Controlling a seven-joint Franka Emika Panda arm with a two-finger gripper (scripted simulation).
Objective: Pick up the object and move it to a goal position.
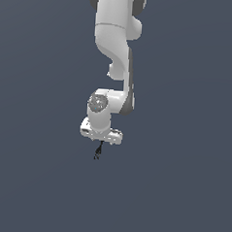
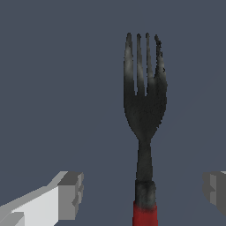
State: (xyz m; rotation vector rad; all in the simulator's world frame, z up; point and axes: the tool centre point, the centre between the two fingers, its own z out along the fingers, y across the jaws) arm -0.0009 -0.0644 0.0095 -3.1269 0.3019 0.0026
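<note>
Between my 2 spread fingers (image 2: 70, 194) lies the fork (image 2: 143, 114) (red handle nearest): my gripper (image 1: 100, 136) is unclenched and centred, so closing would pinch its shaft.

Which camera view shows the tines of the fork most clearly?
The wrist view. There the fork fills the picture: four dark tines, a dark neck, and the start of a red handle, between the gripper's fingertips. In the exterior view the fork is only a tiny dark sliver under the gripper.

Fork (image 2: 143, 110) red handle cut off at wrist view edge; claw (image 2: 143, 194) fingers partly cropped.
</note>
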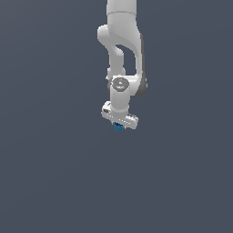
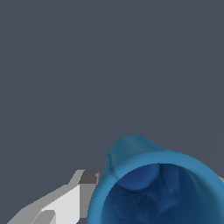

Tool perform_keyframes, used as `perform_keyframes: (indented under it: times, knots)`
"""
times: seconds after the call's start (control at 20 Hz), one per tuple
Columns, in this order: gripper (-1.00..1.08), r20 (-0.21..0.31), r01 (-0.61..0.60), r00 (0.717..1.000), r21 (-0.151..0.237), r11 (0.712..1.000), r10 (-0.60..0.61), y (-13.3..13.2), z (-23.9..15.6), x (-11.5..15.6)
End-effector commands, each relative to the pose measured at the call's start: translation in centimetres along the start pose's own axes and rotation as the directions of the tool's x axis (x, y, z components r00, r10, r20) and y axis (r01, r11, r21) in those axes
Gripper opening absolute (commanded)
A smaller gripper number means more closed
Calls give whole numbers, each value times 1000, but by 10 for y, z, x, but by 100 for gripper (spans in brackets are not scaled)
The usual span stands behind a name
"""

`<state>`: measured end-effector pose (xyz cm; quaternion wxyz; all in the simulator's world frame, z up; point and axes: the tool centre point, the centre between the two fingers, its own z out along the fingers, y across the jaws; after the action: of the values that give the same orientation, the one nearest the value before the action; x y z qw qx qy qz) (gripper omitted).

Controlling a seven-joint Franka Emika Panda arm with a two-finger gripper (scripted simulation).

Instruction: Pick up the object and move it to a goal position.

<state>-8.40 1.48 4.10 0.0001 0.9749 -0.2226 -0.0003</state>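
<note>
The object [image 1: 119,129] is a tiny bright-blue cup-like piece that peeks out just under the white gripper [image 1: 119,124] in the exterior view. In the wrist view the blue cup [image 2: 157,183] fills the frame's lower part, with its open mouth towards the camera. One grey-tipped finger [image 2: 87,178] presses against its side. The other finger is almost wholly out of frame. The gripper is shut on the cup.
The white arm [image 1: 122,41] reaches in from the top of the exterior view. Only a plain dark grey-blue surface [image 1: 54,173] lies around it, with no other objects or marker in view.
</note>
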Motion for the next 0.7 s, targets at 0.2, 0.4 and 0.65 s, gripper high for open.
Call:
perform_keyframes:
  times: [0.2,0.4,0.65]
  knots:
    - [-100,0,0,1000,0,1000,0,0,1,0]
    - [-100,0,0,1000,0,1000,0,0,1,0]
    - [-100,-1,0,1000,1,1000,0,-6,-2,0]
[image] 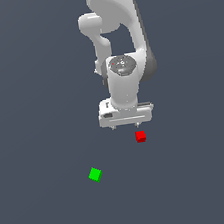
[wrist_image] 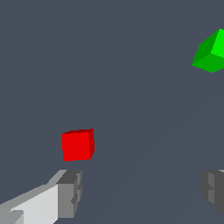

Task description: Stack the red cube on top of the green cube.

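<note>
Here the tool (image: 127, 126) hangs above the dark desk (image: 34, 120) with its fingers wide apart and nothing between them; the wrist view shows one grey fingertip (wrist_image: 70, 192) at one edge and the other at the opposite edge, with bare surface in the gap. The red cube (image: 141, 136) rests on the desk, free and untouched. In the exterior view it lies just beside the tool, below its lower edge in the picture and a little toward that view's right. In the wrist view the red cube (wrist_image: 78, 145) sits ahead of one fingertip rather than midway across the gap, so the tool is judged to be off centre: a sideways shift toward the cube, then a descent, would bring the fingers to either side of it. The cube has no long axis; its faces appear roughly square to the fingers, though this is hard to judge. The green cube (image: 95, 174) stands well apart from the red one, toward the exterior view's left and lower in the frame, turned at an angle to it. The desk is flat, plain and uniform. Nothing stands between the two cubes, so the carry looks unobstructed. The stacking has not begun.
</note>
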`<state>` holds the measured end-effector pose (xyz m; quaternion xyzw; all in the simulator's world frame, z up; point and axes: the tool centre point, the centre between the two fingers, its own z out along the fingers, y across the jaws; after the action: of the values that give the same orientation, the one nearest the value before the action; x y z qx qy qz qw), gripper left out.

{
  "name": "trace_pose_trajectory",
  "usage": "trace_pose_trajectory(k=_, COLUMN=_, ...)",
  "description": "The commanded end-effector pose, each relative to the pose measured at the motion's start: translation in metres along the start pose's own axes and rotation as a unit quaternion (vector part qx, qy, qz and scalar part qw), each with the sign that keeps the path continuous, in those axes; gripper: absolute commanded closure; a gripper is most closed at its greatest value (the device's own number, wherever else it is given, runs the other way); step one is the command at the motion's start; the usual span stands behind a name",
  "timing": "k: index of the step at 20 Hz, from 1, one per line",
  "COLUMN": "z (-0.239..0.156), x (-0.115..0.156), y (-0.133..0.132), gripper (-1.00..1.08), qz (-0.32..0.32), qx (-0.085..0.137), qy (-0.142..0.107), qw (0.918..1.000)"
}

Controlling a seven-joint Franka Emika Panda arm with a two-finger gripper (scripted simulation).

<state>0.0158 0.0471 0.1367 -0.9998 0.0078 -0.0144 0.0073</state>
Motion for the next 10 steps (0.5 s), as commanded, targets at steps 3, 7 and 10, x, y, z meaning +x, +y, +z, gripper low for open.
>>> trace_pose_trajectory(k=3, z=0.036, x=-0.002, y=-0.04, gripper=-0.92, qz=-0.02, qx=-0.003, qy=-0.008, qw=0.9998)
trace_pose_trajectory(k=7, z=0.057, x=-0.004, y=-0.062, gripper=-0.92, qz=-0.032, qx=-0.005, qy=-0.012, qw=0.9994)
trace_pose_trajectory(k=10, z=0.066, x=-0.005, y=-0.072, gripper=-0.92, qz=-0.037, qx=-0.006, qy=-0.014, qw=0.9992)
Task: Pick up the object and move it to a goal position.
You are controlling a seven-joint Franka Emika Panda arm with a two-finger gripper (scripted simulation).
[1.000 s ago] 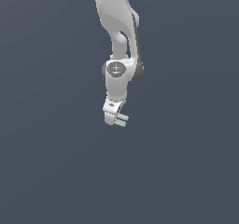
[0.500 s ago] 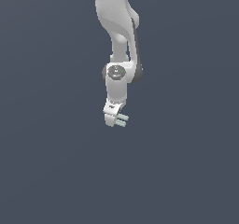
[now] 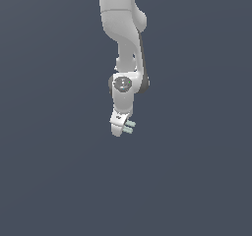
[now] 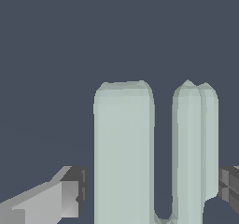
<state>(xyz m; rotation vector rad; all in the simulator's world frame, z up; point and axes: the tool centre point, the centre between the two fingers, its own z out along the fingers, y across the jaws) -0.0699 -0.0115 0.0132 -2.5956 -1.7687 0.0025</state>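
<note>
The object is out of view in both views. In the exterior view the white arm hangs down from the top, and my gripper (image 3: pixel 131 127) sits at its lower end, in the middle of the picture. Its two pale green fingers (image 3: pixel 129 124) point toward the exterior view's right. In the wrist view my gripper (image 4: pixel 163 90) shows both fingers close together, with only a narrow strip of background between them. Nothing is held in that gap.
Only a flat dark blue-grey background surrounds the arm in both views. Grey parts of the hand (image 4: pixel 56 197) show at the edge of the wrist view.
The arm's round wrist joint has sunk slightly in the exterior view. The fingers stay at about the same spot and keep the same narrow gap.
</note>
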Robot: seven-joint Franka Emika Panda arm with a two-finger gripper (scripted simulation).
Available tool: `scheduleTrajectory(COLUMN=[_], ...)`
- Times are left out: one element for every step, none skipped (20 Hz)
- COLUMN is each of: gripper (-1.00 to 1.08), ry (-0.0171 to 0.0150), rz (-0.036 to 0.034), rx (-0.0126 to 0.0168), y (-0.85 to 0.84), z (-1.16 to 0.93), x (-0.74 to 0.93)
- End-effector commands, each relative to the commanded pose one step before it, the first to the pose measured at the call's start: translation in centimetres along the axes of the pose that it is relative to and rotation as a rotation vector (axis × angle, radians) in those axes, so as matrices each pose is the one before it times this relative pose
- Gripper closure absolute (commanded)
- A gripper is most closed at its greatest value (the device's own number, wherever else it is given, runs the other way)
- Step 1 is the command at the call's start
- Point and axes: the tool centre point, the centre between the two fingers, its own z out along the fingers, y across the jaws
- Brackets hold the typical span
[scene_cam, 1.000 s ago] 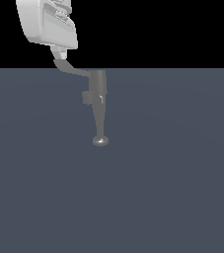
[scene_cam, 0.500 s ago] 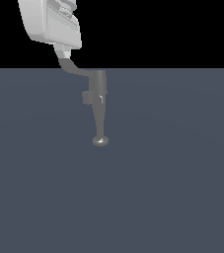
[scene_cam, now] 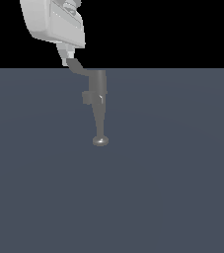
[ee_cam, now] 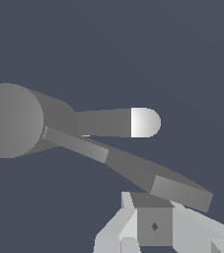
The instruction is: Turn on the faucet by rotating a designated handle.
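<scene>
The faucet (scene_cam: 99,106) stands on the grey tabletop (scene_cam: 172,188); its handle (scene_cam: 77,67) juts toward the exterior view's left, its tip at the fingers (ee_cam: 128,201) (spread or clamped, I cannot tell).

boxy white tool (scene_cam: 66,55) with pale grey panels and angular fingers.
</scene>
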Motion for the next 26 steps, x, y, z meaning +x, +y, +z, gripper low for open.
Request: scheduleTrajectory(gripper=[1.08, 1.08, 1.08, 1.08, 1.08, 1.08, 1.08, 1.08, 1.08, 1.08, 1.08, 1.08, 1.08, 1.08, 1.08, 1.08, 1.08, 1.08, 1.08, 1.08, 1.08, 1.08, 1.08, 1.08, 1.08, 1.08], ry=[0.00256, 0.00014, 0.0, -0.00228, 0.00012, 0.00013, 0.00013, 0.00013, 0.00019, 0.00014, 0.00014, 0.00014, 0.00021, 0.00015, 0.00016, 0.00023, 0.0, 0.00036, 0.0, -0.00265, 0.00013, 0.00012, 0.00012, 0.00012, 0.00012, 0.00011], rz=[0.00506, -0.00016, 0.0, -0.00465, 0.00027, 0.00027, 0.00027, 0.00028, 0.00039, 0.00028, 0.00028, 0.00028, 0.00041, 0.00029, 0.00029, 0.00042, 0.0, 0.00061, 0.0, -0.03254, 0.00118, 0.00118, 0.00118, 0.00118, 0.00118, 0.00108], rx=[-0.00656, -0.00044, 0.0, 0.00548, -0.00039, -0.00039, -0.00038, -0.00038, -0.00054, -0.00038, -0.00037, -0.00037, -0.00052, -0.00036, -0.00036, -0.0005, 0.0, -0.00067, 0.0, 0.00521, -0.00016, -0.00016, -0.00017, -0.00017, -0.00017, -0.00015], y=[0.657, 0.207, 0.0, -0.272, 0.004, 0.003, 0.003, 0.003, -0.003, 0.003, 0.002, 0.002, -0.005, 0.001, 0.0, -0.007, 0.01, -0.019, 0.0, 0.23, -0.247, -0.244, -0.241, -0.238, -0.236, -0.232], z=[0.183, 0.015, 0.0, -0.172, 0.012, 0.011, 0.011, 0.011, 0.019, 0.01, 0.01, 0.01, 0.018, 0.009, 0.009, 0.016, -0.011, 0.025, 0.0, -0.169, 0.006, 0.006, 0.006, 0.006, 0.006, 0.005], x=[0.869, 0.197, 0.0, -0.504, 0.613, 0.618, 0.623, 0.628, 0.637, 0.637, 0.642, 0.647, 0.655, 0.655, 0.66, 0.668, 0.658, 0.681, 0.0, -2.342, 0.316, 0.312, 0.309, 0.306, 0.302, 0.294])
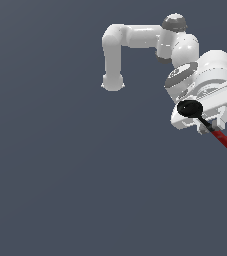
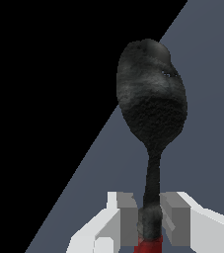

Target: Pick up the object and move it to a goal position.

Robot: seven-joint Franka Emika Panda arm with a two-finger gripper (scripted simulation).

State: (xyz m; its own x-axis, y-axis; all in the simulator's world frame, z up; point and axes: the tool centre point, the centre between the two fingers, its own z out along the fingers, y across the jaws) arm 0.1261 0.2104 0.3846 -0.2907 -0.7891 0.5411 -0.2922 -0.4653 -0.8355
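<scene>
spoon (image 2: 153, 106) is clamped at the stem by the gripper (image 2: 150, 222) jaws | black head pointed straight out from them, red handle trailed behind | no goal marker seen

Object: a slender spoon-like utensil (image 1: 205, 123) with a round black head, thin black stem and red handle. In the exterior view it lies diagonally, head toward that view's left and upper side, handle running down toward that view's right edge. In the wrist view the utensil (image 2: 153, 108) shows a matte, mottled head; the stem's lower end, just above the red handle, sits apparently clamped between two pale fingers (image 2: 127, 217).
</scene>
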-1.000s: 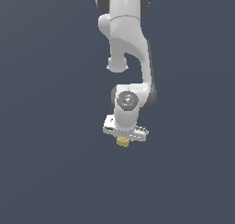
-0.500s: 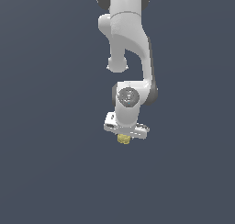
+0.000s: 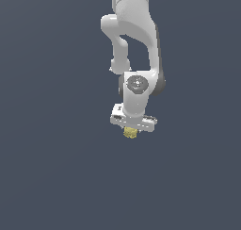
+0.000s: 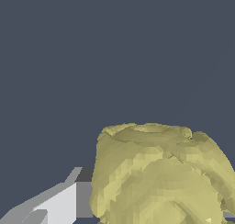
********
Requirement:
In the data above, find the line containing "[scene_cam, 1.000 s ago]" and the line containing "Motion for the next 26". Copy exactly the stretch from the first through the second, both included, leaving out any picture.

Exercise answer:
[scene_cam, 1.000 s ago] 
[scene_cam, 0.500 s ago] 
[scene_cam, now] 
[ee_cam, now] 
The instruction is: Turn on the faucet by rotating a designated handle.
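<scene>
The faucet (scene_cam: 99,106) stands on the grey tabletop (scene_cam: 172,188); its handle (scene_cam: 77,67) juts toward the exterior view's left, its tip at the fingers (ee_cam: 128,201) (spread or clamped, I cannot tell).

boxy white tool (scene_cam: 66,55) with pale grey panels and angular fingers.
</scene>
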Motion for the next 26 steps, x, y, z meaning +x, +y, +z, gripper low for open.

Nothing else remains to be done in this exercise.